Папа Жора - страница 2

стр.

Обряд выкуривания первой папиросы он совершал каждое утро. Длилось это до того дня, когда в растворенную форточку вылетел ангел, унося душу папы Жоры. Хотя, по словам тети Симы: «Покурил, вернулся в комнату, лег на диван и умер», можно допустить, что в форточку вылетел никакой не ангел, а просто сигаретный дым.


                                               ххх


Итак, мы идем по дороге. Справа несутся автомобили, слева зияют пасти котлованов, на краю которых торчат старые голубятни и садовые деревья. Вдруг папа Жора поднимает правую руку и помахивает ею перед собою, словно отгоняя мух. Что-то бормочет под нос, глядя на необычный дом под темно-зеленым куполом.

– Церковь, – поясняет он минуту спустя.

– А что там делают?

– Молятся Богу.

– А кто такой Бог?

Папа Жора останавливается, на его обычно неподвижном лице появляется выражение некоторого удивления.

– Бог – это… Бог! – снова осеняет себя крестным знамением. – Ну-ка шире шаг, видишь, солнце уже высоко. Всю рыбу без нас переловят.

Я семеню, едва поспевая за ним, и в моем ежеминутно расширяющемся мире из-за плеч Иванушки-дурачка и Трех толстяков выглядывает голова какого-то Бога. Как назло, натирает кожу ремешок сандалии, но останавливаться, понимаю, нельзя, ведь там, в озере, остается все меньше рыбы. Ладно, про Бога спрошу потом, если не забуду.

Мы располагаемся на берегу озера. Папа Жора развязывает ленточку, и бамбуковое копье распадается на несколько колен. Вдвигает одно колено в другое, сначала появляется первая удочка, длинная, затем вторая – покороче. Разворачивает снасть, надевает на крючок кусочек теста и, трижды поплевав на него, забрасывает далеко в воду. Поплавок падает возле чашечки белой лилии, на которой неподвижно сидит стрекоза.

– Видел? Теперь ты попробуй.

Спешу тоже закинуть, меня разбирает любопытство, почему не улетела стрекоза, наверное, намочила крылья, а может, она мертвая. Однако моя удочка и леска слишком коротки, гусиный поплавок с красным острием плюхается почти у самого берега.

Вскоре мне уже смертельно скучно смотреть на неподвижный поплавок. Зато совсем близко от изломанной тени моей удочки выныривает лягушка. Если бы не папа Жора, можно было бы запустить в нее чем-то.

И зачем он меня разбудил в такую рань?! Вот и комар в шею впился – чешется. И ногу себе натер.

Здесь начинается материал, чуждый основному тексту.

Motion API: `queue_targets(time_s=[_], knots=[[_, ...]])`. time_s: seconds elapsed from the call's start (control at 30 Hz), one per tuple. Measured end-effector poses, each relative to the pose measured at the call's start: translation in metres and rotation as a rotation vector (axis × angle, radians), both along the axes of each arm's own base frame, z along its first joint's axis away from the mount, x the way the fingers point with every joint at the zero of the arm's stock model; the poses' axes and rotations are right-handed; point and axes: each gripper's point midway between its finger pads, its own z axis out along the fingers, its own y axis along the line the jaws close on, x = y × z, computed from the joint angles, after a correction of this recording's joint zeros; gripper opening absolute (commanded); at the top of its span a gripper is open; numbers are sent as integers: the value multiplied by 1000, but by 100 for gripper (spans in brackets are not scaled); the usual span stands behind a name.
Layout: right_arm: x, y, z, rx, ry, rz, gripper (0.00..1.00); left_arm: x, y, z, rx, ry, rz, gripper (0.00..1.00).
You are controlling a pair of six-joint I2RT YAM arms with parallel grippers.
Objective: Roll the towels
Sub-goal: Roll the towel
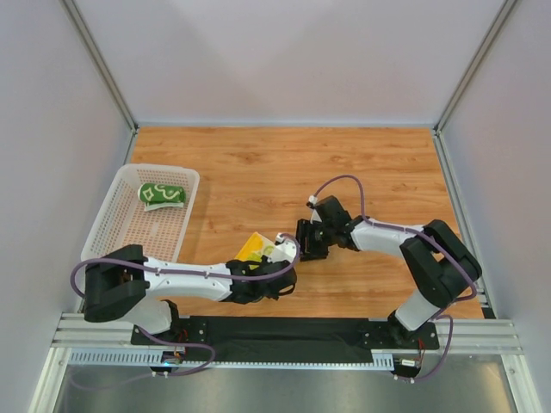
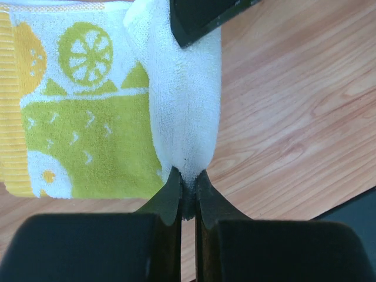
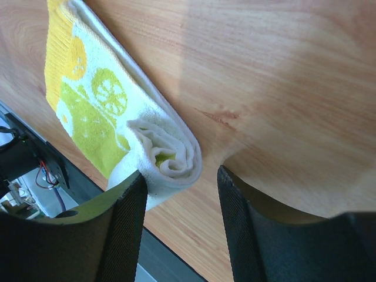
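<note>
A yellow, green and white lemon-print towel (image 1: 256,249) lies partly rolled on the wooden table near the front middle. The white rolled part (image 2: 183,100) runs away from my left gripper (image 2: 188,183), which is shut on the roll's near end. My left gripper (image 1: 280,274) sits just in front of the towel. My right gripper (image 1: 312,238) is open at the roll's other end; in the right wrist view the coil (image 3: 169,154) lies between my fingers (image 3: 124,205), against the left one. A rolled green towel (image 1: 161,194) lies in the white basket (image 1: 112,225).
The basket stands at the left side of the table. A black strip (image 1: 284,331) runs along the table's front edge by the arm bases. Grey walls close the back and sides.
</note>
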Motion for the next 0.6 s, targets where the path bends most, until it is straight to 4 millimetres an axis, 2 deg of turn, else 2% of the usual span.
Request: queue_targets(time_s=[0.23,0.4,0.5,0.6], knots=[[14,-10,-1,2,2,-25,50,-6,2,2,-45,34,-15,0],[29,-36,3,-35,-25,-94,51,-9,3,5,-148,97,-6,0],[30,-48,21,-40,-65,-119,51,-7,8,11,-249,145,33,0],[29,-48,51,7,-141,-112,51,-1,7,19,-355,195,80,0]])
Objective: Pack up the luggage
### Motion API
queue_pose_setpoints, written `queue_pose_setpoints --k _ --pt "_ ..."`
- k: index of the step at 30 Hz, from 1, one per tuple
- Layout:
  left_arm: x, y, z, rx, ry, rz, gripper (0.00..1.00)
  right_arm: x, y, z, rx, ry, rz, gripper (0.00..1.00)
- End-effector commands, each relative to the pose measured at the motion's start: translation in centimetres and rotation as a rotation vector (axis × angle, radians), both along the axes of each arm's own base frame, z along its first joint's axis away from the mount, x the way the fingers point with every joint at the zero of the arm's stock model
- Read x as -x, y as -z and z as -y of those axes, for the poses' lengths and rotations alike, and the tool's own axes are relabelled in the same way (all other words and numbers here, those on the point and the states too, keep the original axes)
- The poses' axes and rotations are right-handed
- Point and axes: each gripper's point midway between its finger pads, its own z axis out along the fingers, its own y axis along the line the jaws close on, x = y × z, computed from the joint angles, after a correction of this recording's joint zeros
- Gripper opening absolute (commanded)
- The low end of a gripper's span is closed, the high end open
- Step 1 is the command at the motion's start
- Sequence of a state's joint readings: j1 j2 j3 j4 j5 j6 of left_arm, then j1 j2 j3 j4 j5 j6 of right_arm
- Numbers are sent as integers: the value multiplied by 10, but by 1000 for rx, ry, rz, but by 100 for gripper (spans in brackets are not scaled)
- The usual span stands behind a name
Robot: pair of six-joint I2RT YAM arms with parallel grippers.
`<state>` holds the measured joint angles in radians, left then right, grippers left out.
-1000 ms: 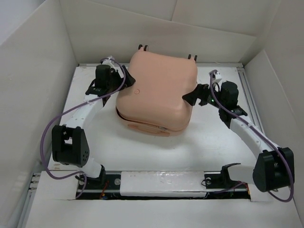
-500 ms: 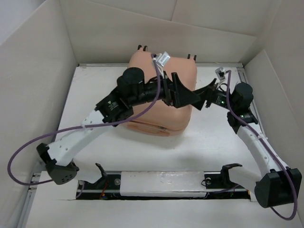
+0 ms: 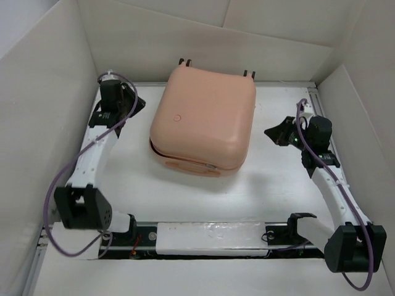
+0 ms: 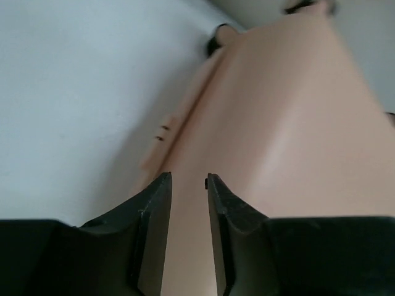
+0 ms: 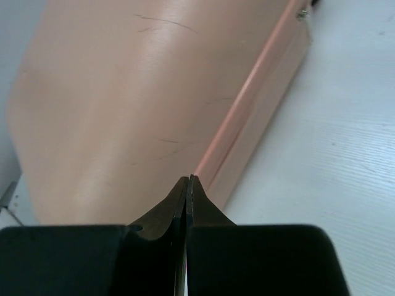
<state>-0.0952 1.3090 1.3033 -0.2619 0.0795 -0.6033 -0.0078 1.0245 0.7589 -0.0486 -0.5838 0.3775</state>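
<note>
The luggage point(image 3: 203, 117) is a peach-pink hard-shell suitcase lying closed and flat in the middle of the table, its black wheels point(image 3: 187, 61) at the far side. My left gripper point(image 3: 138, 103) hovers just off its far left corner, pointing at it. In the left wrist view the shell point(image 4: 284, 123) fills the frame beyond my left gripper point(image 4: 188, 179), whose jaws stand a narrow gap apart with nothing between them. My right gripper point(image 3: 270, 131) sits a little right of the suitcase. Seen from its wrist, the right gripper point(image 5: 188, 177) is shut and empty, aimed at the shell's seam point(image 5: 247, 105).
White walls point(image 3: 49, 92) box in the table on the left, back and right. A metal rail point(image 3: 210, 237) with both arm bases runs along the near edge. Bare white table point(image 3: 271, 185) lies between the suitcase and the right arm.
My left arm has swung back from above the suitcase to its far left corner, and its jaws have narrowed. My right gripper has pulled away to the right and shut.
</note>
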Motion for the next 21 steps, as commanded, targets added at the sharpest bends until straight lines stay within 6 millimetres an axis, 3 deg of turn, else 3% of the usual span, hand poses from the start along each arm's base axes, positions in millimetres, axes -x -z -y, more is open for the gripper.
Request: queue_pose_setpoints --k 1,2,4,5,8,11,12,13,14,15,16,17,18,19,20,21 --pt "-21 23 -14 -36 4 -52 25 -11 0 21 63 101 28 0" --pt "-36 54 -13 -53 13 -139 21 -13 5 21 74 97 17 0" --pt "-49 66 -14 -90 33 -201 15 -15 10 23 86 102 7 0" --pt "-57 93 -14 -92 36 -265 0 -19 14 27 96 129 -4 0" --pt "-66 111 -7 -86 81 -285 0 -24 27 29 102 139 -33 0" --pt "-64 119 22 -78 167 -273 0 -30 47 19 97 99 -80 0" --pt "-60 116 32 -63 203 -262 0 -34 48 13 95 76 -89 0" --pt "-57 114 39 -27 224 -254 0 -37 65 7 109 52 -125 0" --pt "-42 123 50 29 282 -279 0 -36 67 -8 122 5 -124 0" --pt "-41 115 56 62 302 -229 0 -38 64 -18 123 -22 -110 0" --pt "-30 95 68 89 327 -180 0 -40 68 -27 138 -46 -110 0" --pt "-21 90 76 87 347 -164 0 -41 67 -36 143 -63 -106 0" --pt "-8 96 85 93 368 -171 0 -40 64 -52 145 -104 -99 0" --pt "12 80 109 98 428 -130 0 -45 54 -59 142 -118 -77 0" --pt "25 77 122 120 452 -127 0 -48 55 -66 139 -139 -77 0" --pt "41 86 134 136 480 -131 0 -49 52 -74 137 -172 -67 0"
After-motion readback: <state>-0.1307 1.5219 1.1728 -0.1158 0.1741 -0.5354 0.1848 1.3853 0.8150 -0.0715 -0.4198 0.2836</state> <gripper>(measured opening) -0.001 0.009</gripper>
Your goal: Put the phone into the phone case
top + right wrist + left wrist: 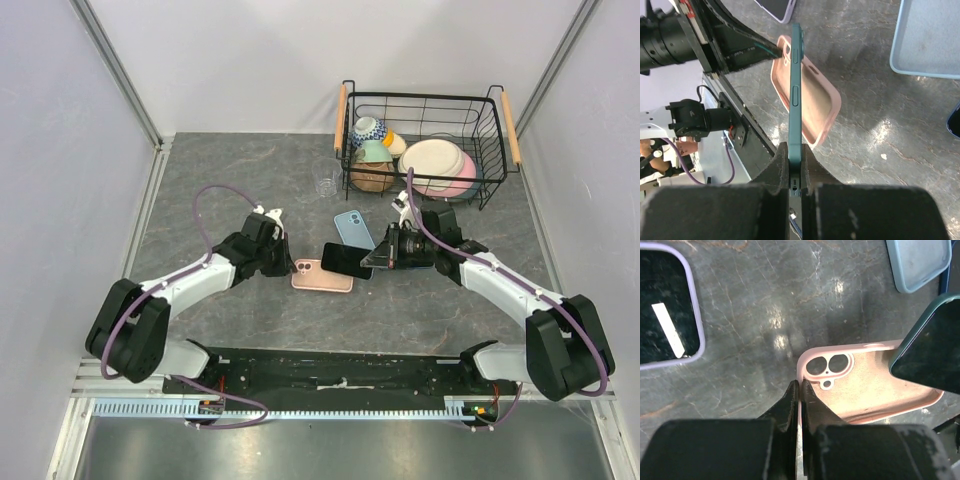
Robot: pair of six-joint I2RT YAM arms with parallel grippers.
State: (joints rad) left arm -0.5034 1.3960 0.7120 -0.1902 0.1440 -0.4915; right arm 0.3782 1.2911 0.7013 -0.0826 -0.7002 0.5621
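The left claw (799,386) pinches the rim of the soft pink silicone phone case (865,390), pinning it to the grey marbled desk (765,300), while the right claw (796,156) grips the dark green phone (795,85) by its end, poised edge-on over the case for insertion.

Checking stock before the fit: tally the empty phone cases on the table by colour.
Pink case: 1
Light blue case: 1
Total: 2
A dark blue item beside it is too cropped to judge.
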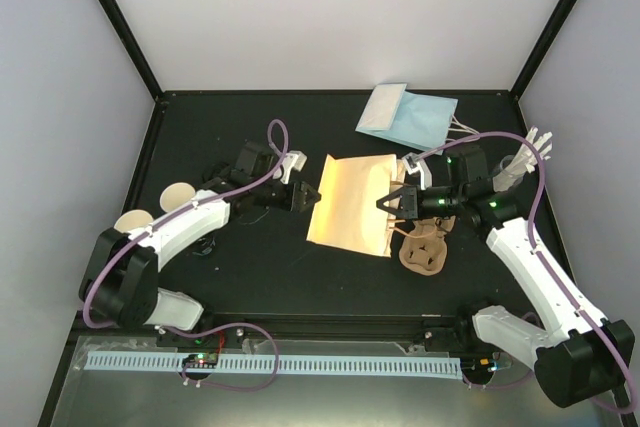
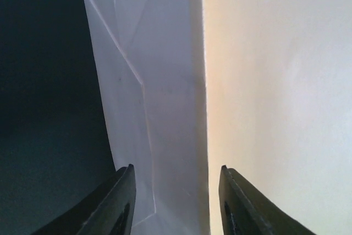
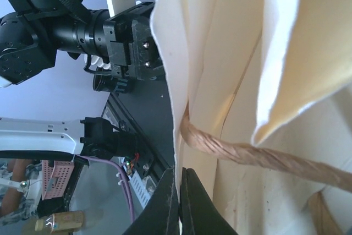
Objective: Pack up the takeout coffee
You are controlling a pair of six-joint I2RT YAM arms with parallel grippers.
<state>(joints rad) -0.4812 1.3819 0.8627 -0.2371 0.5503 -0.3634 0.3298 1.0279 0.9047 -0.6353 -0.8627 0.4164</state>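
Currently, a black worktop (image 1: 250, 267) is seen from above, with both arms reached in over it. A tan bag (image 1: 355, 202) is placed mid-worktop between the two arms, broad face turned up to the top camera. A blue pouch (image 1: 405, 115) is laid flat behind the bag, near the back edge. A pulp carrier (image 1: 425, 247) is set just beside the bag's near right corner, under the right arm. Lidless cups (image 1: 180, 194) are placed at far left, well apart from the bag. The right pincer (image 1: 395, 205) is closed together, clamped on the bag's rim at its right side. A twisted paper handle (image 3: 247, 155) is seen just past its fingers. The left pincer (image 1: 300, 195) is at the bag's left edge. Its fingers (image 2: 124, 202) are apart with the bag's side fold between them. Whether that fold is pinched cannot be told. The coffee cup cannot be located in any view.
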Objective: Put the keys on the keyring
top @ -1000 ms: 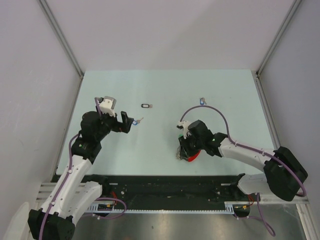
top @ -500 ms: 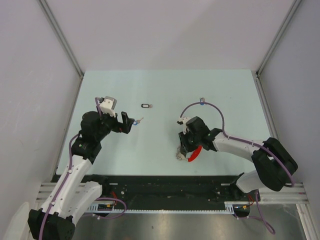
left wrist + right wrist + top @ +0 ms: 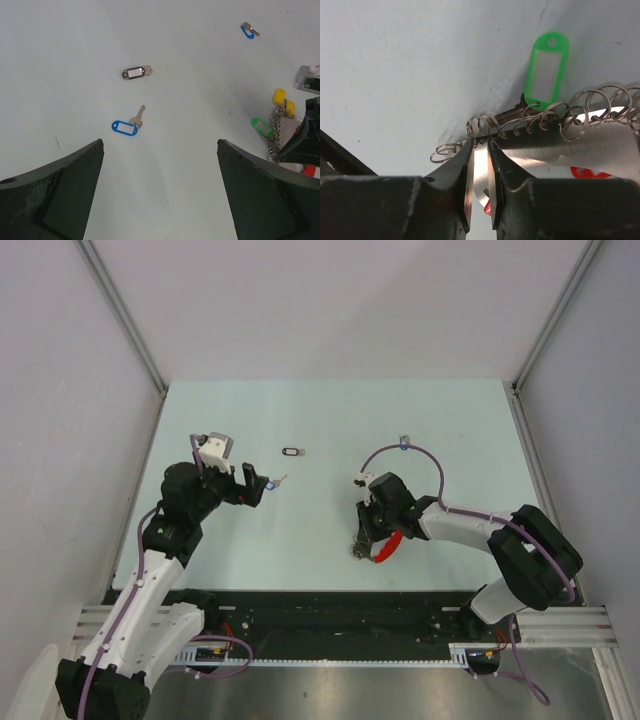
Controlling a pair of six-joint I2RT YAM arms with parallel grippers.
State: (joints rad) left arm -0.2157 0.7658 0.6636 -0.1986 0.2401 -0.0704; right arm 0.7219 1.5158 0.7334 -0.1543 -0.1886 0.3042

А папа Жора равнодушен к моим мукам. Собственно, ему были безразличны чужие страдания. Никому не мешая, но и не помогая, он жил в своем мире удочек, газет, папирос и водки. Наверное, единственным сторонним человеком, допущенным в его мир, был я, непонятно почему удостоившийся такой чести. Все чаще вспоминаю его слова: «Если человек не причиняет никому зла, это уже немало». Он и сам придерживался этой бесхитростной философии – не совершать ни добра, ни зла. Не знаю, правда, что он чувствовал, когда исповедовался в церкви. Стоя перед иконой Спасителя, считал ли себя большим грешником?

Он был родом из непонятного мне мира, где совсем иные мерки праведности и греховности, – совсем не те, что предлагали школьные книжки. И я учился быть осторожным в своих суждениях.

В нашем дворе о папе Жоре высказывались самые разные мнения. В этом старике многих раздражало высокомерие. Его считали гордецом, выжившим из ума, хотя ум-то у него был крепкий и ясный, вплоть до последних его дней. О нем порой говорили со снисходительным сочувствием: «Что поделаешь, ему ведь столько довелось хлебнуть на своем веку – и войну, и лагерь, и ссылку»; а иногда шипели за его спиной: «Живет паразитом на шее Симы, только и знает, что ловить рыбу да водку пить». В этих словах была, безусловно, доля правды. Но коль уж речь зашла о «паразите», то следует сказать, что в еде и в одежде папа Жора был крайне неприхотлив. Конечно, и картошка с селедкой тоже стоят денег, но, обращаясь к бухгалтерии, замечу, что он получал пенсию, из которой забирал оговоренную сумму на папиросы и рыбацкие снасти, остальное отдавал жене. Где добывал деньги на водку – эту тайну он унес с собой.

Хотя, повторяю, он всех раздражал. Проходя мимо соседей, лишь едва заметно кивал им седой головой, в чем тоже усматривали непомерную гордыню. Все же его побаивались, и потому всуе предпочитали упоминать его имя пореже.